La questione è che, per quanto riguarda l’utilizzo delle normative in questi ambiti, si è nelle mani del buon senso. Nel momento in cui dovesse esservi una violazione della normativa sul greenwashing, ad esempio, le sanzioni non scattano automaticamente: vi è l’interpretazione delle Autorità nazionali o europee (nel nostro caso l’Autorità Garante della Concorrenza e del Mercato o Antitrust) nel valutare se vi sia stata violazione diretta o indiretta delle regole di trasparenza.

Si procede quindi per equità ed è qui che meglio possono intervenire le certificazioni di sostenibilità offrendo parametri oggettivi. Proprio perché, a differenza dei PFAS o del settore alimentare dove vi sono parametri legali chiari, qui ci si muove sul buon senso verificato dall’Autorità pubblica.

Senza parametri di riferimento, anche processualmente diventa complesso procedere. Il valore delle certificazioni e dell’accreditamento, che devono garantire trasparenza, autonomia e imparzialità, è quindi determinante.

Spostando lo sguardo al commercio internazionale, l’amministrazione USA ha segnato un cambiamento rilevante nell’orientamento protezionistico degli Stati Uniti. Come si muovono le imprese?

Il rapporto di import/export con gli Stati Uniti è molto complesso e va oltre l’attuale fase di scombussolamento geopolitico sui dazi. Se voglio importare negli Stati Uniti, o apro uno stabilimento sul loro territorio oppure opero all’estero in un Paese che garantisce standard internazionali di sicurezza. In tal caso, come azienda europea, devo comunque ricevere la visita di un certificatore accreditato presso la Food and Drug Administration pagandone i costi periodici per poter esportare.

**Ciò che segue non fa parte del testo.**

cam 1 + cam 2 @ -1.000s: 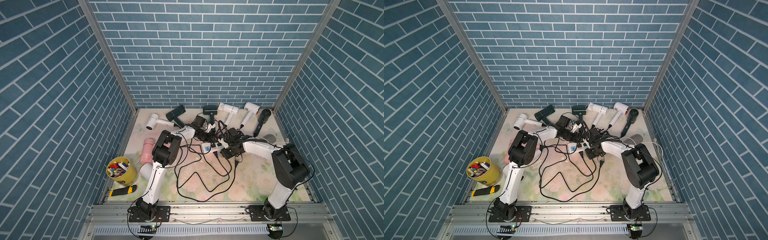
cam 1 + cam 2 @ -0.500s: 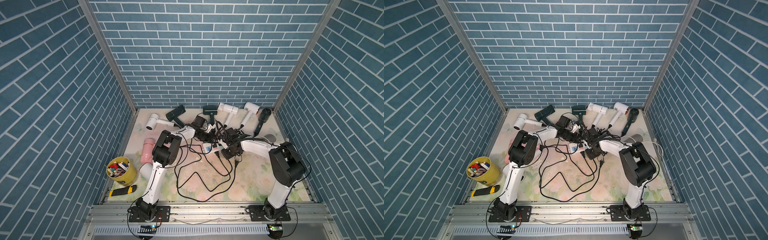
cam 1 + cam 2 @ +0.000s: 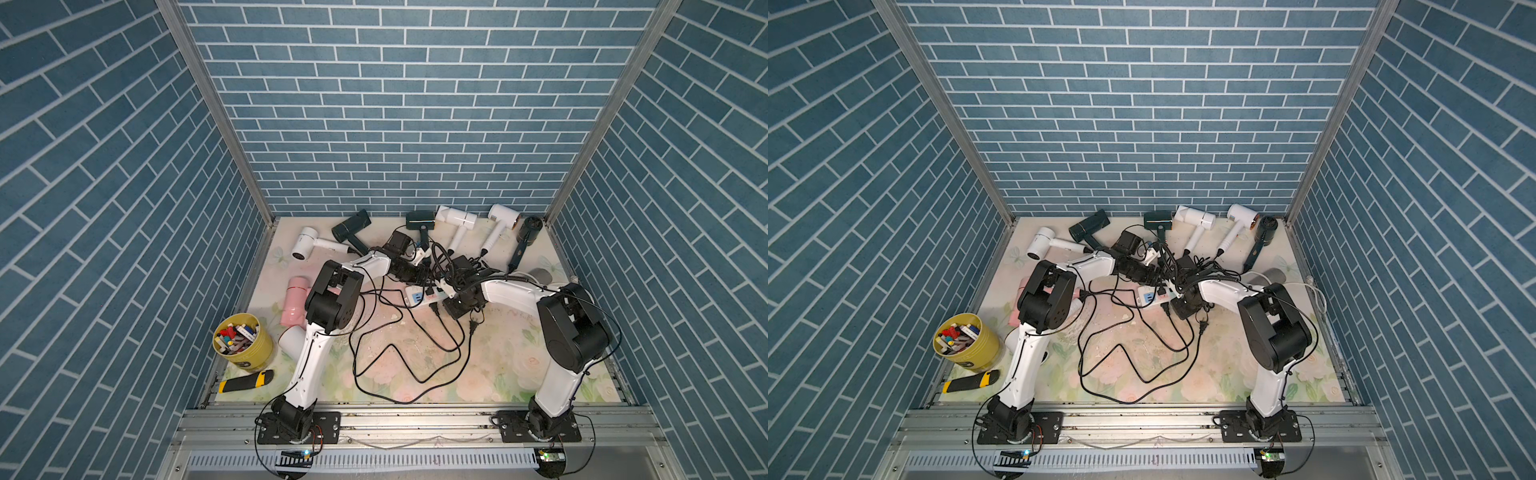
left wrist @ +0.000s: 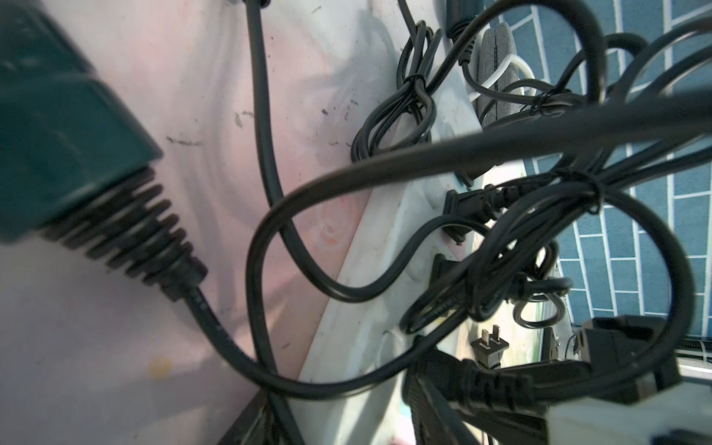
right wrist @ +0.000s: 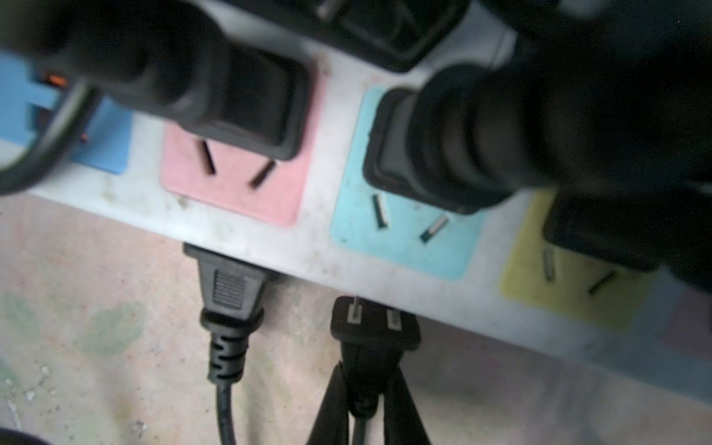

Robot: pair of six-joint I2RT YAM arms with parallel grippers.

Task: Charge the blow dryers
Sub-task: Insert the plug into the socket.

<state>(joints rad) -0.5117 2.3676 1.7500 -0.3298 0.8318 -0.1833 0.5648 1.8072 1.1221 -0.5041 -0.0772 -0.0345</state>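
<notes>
Black two-prong plug (image 5: 375,327) pinched in right hand (image 5: 366,379), prongs beside long white power strip (image 5: 246,235); left hand (image 3: 413,274): can't tell. White and dark hammer-shaped blow dryers (image 3: 455,218) line far wall. Plugging-in step. Next: align prongs, push into free-looking blue socket (image 5: 109,154).

Both top views are looking steeply down from high above the front rail (image 3: 415,419), facing the back wall (image 3: 399,124) and sharing nearly the whole table (image 3: 498,353) (image 3: 1225,365). The left wrist camera is sitting close among black cords (image 4: 424,150) beside the power strip (image 4: 358,335). The right wrist camera is hanging closer still (focus soft) over the same power strip (image 5: 331,154), which is lying mid-table in both top views.
</notes>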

Il principio di territorialità, secondo cui il diritto si applica dove avviene l’atto, in questo caso la produzione alimentare, non vale: le regole della produzione europea sono conformate dal diritto nordamericano che determina di fatto una extra-territorialità.

Anche l’Unione europea sta imponendo regole simili a livello doganale per l’esportazione dei propri prodotti. Pertanto i rischi e il comportamento delle imprese sono equiparabili, anche se la stagione dei dazi non interromperà i flussi globali di merci e prodotti: le imprese dovranno continuare a ragionare in una direzione in cui accreditamento e certificazione avranno un ruolo determinante.

Guardando in prospettiva, quali sono le principali sfide normative e giuridiche nel campo della sostenibilità, delle certificazioni accreditate e del rischio legale per le imprese?

Io ne vedo due. Una coinvolge l’accreditamento e la certificazione delle persone: se il soggetto che si occupa delle questioni ambientali, del bilancio di sostenibilità, del greenwashing o della sicurezza alimentare dovesse essere certificato come persona, ciò costituirebbe un grande valore aggiunto sul mercato del lavoro, per le imprese, per la qualità del loro rapporto con l’ambiente e per la produttività.

La seconda sfida che vedo riguarda il D.Lgs. 231/2001, che disciplina la responsabilità amministrativa degli Enti e obbliga società e imprese a riferirsi a meccanismi di compliance generale a livello interno. Questi meccanismi potrebbero rappresentare un bacino unico di riferimento, per quella famosa semplificazione del sistema di accreditamento e certificazione necessaria alle imprese per operare sul mercato in maniera più efficace e veloce.

Qual è il rischio? Una disparità di concorrenza a livello globale. Ci sono Paesi dove le misure a tutela dell’ambiente, della sicurezza dei lavoratori, della sicurezza pubblica e alimentare sono ignorate. Questo comporta una spinta concorrenziale che si riversa sui consumatori e soprattutto sulle imprese che operano correttamente in aree dove queste misure sono obbligatorie, generando uno svantaggio competitivo.

In questo contesto, il ruolo internazionale dell’accreditamento non può che essere un punto di arrivo fondamentale, uniforme, capace di garantire concorrenza leale per le nostre imprese.